## What needs to be done
Return the records in full, with every character preserved.

## Data
===

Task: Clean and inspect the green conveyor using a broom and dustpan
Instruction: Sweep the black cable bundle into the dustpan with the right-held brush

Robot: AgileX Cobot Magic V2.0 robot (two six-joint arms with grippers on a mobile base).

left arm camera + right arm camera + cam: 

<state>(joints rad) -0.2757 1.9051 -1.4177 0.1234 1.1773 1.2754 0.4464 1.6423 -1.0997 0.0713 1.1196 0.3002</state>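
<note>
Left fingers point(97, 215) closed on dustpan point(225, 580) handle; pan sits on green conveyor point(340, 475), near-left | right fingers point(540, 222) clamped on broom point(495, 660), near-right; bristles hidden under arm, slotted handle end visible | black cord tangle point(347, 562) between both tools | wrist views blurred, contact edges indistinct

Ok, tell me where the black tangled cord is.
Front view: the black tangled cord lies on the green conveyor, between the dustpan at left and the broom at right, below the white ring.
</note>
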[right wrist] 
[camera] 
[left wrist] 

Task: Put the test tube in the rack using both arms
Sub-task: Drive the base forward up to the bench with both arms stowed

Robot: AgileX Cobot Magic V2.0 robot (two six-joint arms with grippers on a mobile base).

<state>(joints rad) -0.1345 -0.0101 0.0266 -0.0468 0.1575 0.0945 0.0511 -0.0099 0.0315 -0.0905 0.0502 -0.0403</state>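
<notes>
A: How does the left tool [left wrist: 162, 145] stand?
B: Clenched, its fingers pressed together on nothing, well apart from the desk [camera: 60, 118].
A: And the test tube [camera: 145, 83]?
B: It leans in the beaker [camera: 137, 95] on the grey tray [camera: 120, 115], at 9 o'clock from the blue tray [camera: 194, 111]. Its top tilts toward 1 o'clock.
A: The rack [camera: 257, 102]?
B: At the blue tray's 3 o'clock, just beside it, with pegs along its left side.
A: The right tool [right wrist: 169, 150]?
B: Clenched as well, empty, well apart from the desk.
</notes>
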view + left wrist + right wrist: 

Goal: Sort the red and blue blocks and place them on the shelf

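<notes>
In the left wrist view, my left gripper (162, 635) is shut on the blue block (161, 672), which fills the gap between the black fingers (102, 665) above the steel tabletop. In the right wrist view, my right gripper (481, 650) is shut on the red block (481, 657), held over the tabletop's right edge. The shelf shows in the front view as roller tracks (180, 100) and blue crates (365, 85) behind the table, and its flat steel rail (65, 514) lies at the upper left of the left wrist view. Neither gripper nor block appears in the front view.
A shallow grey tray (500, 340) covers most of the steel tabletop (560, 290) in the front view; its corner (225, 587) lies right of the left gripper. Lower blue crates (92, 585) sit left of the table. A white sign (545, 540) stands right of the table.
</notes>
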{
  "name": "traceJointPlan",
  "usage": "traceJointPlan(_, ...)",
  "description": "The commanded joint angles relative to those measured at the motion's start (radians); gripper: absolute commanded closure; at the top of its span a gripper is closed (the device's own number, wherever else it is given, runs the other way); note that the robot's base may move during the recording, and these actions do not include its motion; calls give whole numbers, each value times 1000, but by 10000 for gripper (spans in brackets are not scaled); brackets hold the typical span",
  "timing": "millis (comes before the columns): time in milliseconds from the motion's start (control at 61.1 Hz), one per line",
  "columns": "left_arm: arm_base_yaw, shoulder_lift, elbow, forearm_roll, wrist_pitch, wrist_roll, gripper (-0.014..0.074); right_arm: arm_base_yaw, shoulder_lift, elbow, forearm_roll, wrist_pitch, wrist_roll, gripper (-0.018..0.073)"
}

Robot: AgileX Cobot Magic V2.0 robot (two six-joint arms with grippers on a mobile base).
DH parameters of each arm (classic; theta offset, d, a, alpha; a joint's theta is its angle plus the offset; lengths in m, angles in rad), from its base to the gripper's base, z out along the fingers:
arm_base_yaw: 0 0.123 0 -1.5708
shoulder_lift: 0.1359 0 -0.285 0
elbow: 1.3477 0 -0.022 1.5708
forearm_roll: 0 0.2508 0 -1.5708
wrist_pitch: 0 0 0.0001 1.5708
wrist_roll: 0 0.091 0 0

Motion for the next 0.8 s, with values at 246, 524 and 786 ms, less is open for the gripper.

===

## Response to this exercise
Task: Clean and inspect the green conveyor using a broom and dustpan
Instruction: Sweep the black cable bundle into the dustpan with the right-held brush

Robot: AgileX Cobot Magic V2.0 robot (two six-joint arms with grippers on a mobile base).

left arm camera + right arm camera + cam: 

<state>(joints rad) -0.2757 1.9051 -1.4177 0.1234 1.1773 1.2754 0.4464 1.6423 -1.0997 0.0713 1.1196 0.3002</state>
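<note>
Left fingers point(97, 215) closed on dustpan point(225, 580) handle; pan sits on green conveyor point(340, 475), near-left | right fingers point(540, 222) clamped on broom point(495, 660), near-right; bristles hidden under arm, slotted handle end visible | black cord tangle point(347, 562) between both tools | wrist views blurred, contact edges indistinct

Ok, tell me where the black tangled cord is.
Front view: the black tangled cord lies on the green conveyor, between the dustpan at left and the broom at right, below the white ring.
</note>
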[right wrist] 
[camera] 
[left wrist] 

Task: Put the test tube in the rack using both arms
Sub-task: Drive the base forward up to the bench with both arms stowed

Robot: AgileX Cobot Magic V2.0 robot (two six-joint arms with grippers on a mobile base).

<state>(joints rad) -0.1345 -0.0101 0.0266 -0.0468 0.1575 0.0945 0.0511 -0.0099 0.0315 -0.0905 0.0502 -0.0403</state>
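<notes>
A: How does the left tool [left wrist: 162, 145] stand?
B: Clenched, its fingers pressed together on nothing, well apart from the desk [camera: 60, 118].
A: And the test tube [camera: 145, 83]?
B: It leans in the beaker [camera: 137, 95] on the grey tray [camera: 120, 115], at 9 o'clock from the blue tray [camera: 194, 111]. Its top tilts toward 1 o'clock.
A: The rack [camera: 257, 102]?
B: At the blue tray's 3 o'clock, just beside it, with pegs along its left side.
A: The right tool [right wrist: 169, 150]?
B: Clenched as well, empty, well apart from the desk.
</notes>
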view + left wrist + right wrist: 

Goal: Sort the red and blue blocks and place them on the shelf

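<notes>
In the left wrist view, my left gripper (162, 635) is shut on the blue block (161, 672), which fills the gap between the black fingers (102, 665) above the steel tabletop. In the right wrist view, my right gripper (481, 650) is shut on the red block (481, 657), held over the tabletop's right edge. The shelf shows in the front view as roller tracks (180, 100) and blue crates (365, 85) behind the table, and its flat steel rail (65, 514) lies at the upper left of the left wrist view. Neither gripper nor block appears in the front view.
A shallow grey tray (500, 340) covers most of the steel tabletop (560, 290) in the front view; its corner (225, 587) lies right of the left gripper. Lower blue crates (92, 585) sit left of the table. A white sign (545, 540) stands right of the table.
</notes>
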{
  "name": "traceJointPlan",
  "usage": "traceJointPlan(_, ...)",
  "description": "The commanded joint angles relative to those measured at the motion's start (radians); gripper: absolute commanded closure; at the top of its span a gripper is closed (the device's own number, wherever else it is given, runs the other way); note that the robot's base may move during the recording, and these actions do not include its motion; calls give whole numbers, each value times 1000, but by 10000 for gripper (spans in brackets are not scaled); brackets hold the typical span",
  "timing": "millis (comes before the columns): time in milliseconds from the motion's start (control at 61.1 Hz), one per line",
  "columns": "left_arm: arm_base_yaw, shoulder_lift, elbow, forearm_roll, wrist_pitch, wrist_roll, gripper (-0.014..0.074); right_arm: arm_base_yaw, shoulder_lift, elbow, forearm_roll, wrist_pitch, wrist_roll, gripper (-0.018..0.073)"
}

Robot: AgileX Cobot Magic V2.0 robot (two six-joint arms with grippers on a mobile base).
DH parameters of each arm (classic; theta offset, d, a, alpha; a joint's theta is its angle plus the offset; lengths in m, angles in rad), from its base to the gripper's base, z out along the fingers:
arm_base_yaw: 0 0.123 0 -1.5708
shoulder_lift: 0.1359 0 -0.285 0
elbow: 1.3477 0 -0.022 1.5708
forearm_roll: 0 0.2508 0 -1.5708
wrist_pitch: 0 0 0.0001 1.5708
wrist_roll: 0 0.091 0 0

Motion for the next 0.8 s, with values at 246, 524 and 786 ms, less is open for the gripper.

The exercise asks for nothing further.